*Brief*. Identify all lines of the data containing the string "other" and copy them.

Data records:
--*--

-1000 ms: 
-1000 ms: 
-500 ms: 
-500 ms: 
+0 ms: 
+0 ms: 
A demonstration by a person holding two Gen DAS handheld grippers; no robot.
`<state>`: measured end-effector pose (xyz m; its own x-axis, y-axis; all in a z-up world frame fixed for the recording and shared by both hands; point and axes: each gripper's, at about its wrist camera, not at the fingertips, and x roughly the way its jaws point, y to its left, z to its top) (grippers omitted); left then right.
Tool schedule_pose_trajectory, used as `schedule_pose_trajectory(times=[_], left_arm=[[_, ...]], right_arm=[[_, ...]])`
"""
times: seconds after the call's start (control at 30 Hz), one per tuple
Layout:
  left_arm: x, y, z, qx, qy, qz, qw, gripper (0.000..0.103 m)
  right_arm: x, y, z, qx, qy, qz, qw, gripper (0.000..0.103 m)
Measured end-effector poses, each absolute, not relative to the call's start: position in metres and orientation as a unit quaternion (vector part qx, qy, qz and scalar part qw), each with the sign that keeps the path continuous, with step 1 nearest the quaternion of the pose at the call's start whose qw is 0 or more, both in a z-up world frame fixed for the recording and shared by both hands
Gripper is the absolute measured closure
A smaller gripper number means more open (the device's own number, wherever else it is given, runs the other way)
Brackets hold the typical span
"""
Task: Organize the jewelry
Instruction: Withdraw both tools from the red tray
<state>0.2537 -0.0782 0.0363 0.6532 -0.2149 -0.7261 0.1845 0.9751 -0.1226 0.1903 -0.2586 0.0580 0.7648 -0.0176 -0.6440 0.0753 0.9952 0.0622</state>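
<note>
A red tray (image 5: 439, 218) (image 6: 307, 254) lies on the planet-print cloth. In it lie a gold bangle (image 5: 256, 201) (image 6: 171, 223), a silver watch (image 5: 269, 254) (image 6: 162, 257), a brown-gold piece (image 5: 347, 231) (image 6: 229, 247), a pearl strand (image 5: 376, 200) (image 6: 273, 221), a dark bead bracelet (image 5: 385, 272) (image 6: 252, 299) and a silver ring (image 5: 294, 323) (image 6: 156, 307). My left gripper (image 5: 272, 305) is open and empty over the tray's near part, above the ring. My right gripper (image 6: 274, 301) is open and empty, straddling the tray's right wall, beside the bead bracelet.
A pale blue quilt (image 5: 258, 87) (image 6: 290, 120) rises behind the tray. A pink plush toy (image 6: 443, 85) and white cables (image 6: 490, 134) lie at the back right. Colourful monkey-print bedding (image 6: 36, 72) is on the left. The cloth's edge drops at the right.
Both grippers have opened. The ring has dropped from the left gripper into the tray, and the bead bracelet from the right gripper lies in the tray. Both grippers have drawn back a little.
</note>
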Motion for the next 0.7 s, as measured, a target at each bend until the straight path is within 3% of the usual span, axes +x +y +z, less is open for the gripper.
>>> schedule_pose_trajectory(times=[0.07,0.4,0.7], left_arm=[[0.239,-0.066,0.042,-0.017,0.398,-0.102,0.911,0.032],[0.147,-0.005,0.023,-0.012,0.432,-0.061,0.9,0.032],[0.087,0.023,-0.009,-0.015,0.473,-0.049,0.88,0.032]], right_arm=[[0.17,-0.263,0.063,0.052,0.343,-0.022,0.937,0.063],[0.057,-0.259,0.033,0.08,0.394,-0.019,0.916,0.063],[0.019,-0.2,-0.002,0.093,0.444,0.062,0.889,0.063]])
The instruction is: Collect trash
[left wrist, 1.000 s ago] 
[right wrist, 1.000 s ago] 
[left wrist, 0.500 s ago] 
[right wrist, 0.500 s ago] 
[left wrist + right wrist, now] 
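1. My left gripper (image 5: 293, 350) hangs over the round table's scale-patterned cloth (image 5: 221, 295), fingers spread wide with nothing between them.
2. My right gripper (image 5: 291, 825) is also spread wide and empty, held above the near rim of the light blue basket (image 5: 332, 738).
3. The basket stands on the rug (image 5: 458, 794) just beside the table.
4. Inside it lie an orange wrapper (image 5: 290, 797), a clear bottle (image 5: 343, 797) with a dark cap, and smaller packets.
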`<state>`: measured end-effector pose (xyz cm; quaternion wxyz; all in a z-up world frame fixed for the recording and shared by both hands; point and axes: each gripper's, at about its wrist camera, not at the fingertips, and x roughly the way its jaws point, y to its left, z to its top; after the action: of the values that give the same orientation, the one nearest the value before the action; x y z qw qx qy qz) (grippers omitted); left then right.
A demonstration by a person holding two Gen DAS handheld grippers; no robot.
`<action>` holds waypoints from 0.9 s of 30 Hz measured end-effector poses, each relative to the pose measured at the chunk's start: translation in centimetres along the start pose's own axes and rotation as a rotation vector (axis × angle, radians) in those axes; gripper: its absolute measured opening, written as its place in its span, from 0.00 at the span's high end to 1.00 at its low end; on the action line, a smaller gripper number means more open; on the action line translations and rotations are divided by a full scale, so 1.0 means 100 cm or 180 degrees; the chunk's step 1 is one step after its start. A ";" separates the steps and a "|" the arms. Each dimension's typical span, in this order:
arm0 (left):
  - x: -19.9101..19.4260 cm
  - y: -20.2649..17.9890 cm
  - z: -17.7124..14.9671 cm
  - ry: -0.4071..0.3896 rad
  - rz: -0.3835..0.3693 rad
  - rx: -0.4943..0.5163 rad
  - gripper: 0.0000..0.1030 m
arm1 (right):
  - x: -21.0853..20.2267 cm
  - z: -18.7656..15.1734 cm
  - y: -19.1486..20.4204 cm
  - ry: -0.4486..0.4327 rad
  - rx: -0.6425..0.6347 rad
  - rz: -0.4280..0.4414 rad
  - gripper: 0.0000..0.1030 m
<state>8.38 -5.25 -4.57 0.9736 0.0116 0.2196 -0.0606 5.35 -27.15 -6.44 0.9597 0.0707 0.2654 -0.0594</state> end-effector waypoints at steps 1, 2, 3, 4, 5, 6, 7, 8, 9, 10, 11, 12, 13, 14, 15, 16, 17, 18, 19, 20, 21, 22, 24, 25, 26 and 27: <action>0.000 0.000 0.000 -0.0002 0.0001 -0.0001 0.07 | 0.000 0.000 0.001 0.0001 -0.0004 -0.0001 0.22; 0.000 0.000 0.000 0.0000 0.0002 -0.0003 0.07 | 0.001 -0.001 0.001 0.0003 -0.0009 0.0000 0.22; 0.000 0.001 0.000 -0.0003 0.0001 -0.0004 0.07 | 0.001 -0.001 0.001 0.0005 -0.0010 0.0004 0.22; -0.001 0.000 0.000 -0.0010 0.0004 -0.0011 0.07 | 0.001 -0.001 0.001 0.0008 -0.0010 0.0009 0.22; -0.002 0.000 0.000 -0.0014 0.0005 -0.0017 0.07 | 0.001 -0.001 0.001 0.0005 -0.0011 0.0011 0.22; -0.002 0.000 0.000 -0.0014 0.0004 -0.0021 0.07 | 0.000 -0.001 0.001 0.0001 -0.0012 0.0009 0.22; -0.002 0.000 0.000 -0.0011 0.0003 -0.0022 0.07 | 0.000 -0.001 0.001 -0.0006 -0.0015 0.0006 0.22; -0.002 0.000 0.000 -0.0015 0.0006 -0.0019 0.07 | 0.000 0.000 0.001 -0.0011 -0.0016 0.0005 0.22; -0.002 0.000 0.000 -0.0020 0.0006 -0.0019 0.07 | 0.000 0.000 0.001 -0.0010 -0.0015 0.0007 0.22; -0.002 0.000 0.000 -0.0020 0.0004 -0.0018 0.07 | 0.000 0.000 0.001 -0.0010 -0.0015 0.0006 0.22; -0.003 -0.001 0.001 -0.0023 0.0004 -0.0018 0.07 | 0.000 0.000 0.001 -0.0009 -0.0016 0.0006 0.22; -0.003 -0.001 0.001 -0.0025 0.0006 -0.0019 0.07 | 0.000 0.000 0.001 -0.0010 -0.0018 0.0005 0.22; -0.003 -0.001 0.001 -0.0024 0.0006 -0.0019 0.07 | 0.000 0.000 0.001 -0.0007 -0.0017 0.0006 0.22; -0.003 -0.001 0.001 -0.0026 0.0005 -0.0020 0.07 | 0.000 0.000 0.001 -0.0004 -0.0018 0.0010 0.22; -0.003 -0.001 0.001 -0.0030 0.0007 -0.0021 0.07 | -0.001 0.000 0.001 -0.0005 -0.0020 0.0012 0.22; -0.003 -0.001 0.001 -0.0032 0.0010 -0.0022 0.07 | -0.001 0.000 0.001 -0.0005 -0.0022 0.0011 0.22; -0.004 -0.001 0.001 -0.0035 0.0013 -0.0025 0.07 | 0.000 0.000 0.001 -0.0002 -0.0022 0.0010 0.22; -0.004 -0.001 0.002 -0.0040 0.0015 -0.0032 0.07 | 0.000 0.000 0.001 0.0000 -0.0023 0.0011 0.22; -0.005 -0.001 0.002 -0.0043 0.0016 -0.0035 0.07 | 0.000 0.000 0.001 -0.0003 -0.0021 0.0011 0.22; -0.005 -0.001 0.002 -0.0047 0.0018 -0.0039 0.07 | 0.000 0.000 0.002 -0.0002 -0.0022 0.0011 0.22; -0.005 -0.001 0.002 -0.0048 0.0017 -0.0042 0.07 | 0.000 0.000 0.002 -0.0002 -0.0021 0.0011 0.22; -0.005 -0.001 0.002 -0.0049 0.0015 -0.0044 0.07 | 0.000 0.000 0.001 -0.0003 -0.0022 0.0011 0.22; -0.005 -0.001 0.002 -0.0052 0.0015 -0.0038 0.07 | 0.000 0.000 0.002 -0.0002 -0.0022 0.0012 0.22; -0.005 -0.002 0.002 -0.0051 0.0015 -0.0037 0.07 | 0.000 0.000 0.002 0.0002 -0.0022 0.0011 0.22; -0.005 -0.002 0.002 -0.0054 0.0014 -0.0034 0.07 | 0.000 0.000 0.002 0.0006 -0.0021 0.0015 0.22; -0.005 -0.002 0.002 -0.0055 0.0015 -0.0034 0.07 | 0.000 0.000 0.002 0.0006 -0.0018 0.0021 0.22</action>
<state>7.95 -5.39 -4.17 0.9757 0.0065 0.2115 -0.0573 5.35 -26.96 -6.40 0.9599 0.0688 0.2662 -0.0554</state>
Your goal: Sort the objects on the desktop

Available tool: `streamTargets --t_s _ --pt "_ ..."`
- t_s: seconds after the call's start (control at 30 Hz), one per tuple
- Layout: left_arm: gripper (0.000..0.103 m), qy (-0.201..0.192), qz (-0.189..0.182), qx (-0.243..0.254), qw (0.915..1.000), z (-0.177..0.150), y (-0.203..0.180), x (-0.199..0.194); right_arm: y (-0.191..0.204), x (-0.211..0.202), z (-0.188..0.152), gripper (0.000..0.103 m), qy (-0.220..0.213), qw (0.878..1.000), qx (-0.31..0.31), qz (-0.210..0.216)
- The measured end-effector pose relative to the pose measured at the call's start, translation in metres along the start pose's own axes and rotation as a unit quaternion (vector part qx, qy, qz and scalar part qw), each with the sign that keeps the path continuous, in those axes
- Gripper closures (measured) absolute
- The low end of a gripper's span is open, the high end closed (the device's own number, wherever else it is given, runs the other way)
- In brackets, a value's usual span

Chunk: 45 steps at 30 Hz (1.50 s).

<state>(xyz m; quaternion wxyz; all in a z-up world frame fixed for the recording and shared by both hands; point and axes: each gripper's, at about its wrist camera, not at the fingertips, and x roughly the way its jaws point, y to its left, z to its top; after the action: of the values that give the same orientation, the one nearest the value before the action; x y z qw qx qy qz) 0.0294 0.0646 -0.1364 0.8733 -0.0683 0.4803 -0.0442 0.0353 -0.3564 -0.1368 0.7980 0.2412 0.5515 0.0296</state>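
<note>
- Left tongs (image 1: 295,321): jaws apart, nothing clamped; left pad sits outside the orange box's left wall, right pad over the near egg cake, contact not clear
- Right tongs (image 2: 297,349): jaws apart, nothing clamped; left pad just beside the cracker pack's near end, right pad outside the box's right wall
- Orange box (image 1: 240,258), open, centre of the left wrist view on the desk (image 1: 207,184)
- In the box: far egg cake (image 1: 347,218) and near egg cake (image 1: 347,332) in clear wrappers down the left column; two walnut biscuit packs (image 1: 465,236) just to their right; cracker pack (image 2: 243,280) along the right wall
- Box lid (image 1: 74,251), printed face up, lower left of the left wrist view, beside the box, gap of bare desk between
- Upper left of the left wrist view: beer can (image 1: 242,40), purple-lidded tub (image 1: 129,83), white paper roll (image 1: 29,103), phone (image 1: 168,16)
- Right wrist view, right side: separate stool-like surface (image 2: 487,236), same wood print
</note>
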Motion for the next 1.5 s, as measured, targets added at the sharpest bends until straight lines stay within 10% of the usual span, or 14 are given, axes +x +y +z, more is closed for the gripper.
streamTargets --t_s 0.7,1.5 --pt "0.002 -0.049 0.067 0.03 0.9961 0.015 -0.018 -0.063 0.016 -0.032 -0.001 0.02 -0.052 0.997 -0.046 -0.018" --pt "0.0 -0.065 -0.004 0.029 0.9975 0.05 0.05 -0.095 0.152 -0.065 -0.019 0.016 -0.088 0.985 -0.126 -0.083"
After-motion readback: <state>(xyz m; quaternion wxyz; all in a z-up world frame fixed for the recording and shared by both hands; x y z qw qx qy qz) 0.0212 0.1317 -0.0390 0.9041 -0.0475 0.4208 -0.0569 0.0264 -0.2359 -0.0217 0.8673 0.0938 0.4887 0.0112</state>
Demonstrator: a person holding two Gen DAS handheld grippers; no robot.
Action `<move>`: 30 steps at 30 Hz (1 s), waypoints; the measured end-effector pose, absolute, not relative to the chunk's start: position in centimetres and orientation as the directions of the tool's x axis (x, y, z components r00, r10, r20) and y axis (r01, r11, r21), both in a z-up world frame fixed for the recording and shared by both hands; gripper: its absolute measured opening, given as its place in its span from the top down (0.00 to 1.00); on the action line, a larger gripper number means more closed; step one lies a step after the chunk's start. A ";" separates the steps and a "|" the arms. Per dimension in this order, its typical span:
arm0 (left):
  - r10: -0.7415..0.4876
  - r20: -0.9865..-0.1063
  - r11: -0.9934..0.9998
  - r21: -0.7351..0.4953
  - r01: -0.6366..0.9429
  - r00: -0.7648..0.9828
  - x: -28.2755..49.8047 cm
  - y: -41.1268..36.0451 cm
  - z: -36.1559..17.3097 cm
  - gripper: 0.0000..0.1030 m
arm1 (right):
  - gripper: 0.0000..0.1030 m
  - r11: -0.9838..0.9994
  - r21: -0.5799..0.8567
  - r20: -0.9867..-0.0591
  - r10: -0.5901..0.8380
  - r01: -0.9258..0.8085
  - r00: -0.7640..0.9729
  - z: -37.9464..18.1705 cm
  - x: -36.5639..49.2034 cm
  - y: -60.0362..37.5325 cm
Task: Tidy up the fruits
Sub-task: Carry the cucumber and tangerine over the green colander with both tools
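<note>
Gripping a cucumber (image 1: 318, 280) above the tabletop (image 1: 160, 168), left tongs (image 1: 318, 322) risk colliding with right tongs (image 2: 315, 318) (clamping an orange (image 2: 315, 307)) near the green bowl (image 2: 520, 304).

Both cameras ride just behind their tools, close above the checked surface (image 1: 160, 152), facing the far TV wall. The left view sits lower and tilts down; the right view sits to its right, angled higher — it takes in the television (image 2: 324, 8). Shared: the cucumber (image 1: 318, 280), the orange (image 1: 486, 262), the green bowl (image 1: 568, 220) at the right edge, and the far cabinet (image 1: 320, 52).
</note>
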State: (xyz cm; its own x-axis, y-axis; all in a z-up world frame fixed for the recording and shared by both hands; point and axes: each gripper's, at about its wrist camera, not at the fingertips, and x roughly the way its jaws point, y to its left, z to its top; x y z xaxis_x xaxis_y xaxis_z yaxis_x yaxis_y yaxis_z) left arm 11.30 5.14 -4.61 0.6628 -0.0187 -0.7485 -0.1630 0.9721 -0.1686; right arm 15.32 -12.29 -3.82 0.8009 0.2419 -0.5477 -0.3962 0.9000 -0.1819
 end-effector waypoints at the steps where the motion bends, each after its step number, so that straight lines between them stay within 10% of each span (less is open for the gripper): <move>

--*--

*Written answer*.
A smaller gripper number means more open (the device's own number, wherever else it is given, runs the other way)
- The low end of a gripper's span is open, the high end closed (the device's own number, wherever else it is given, runs the other way)

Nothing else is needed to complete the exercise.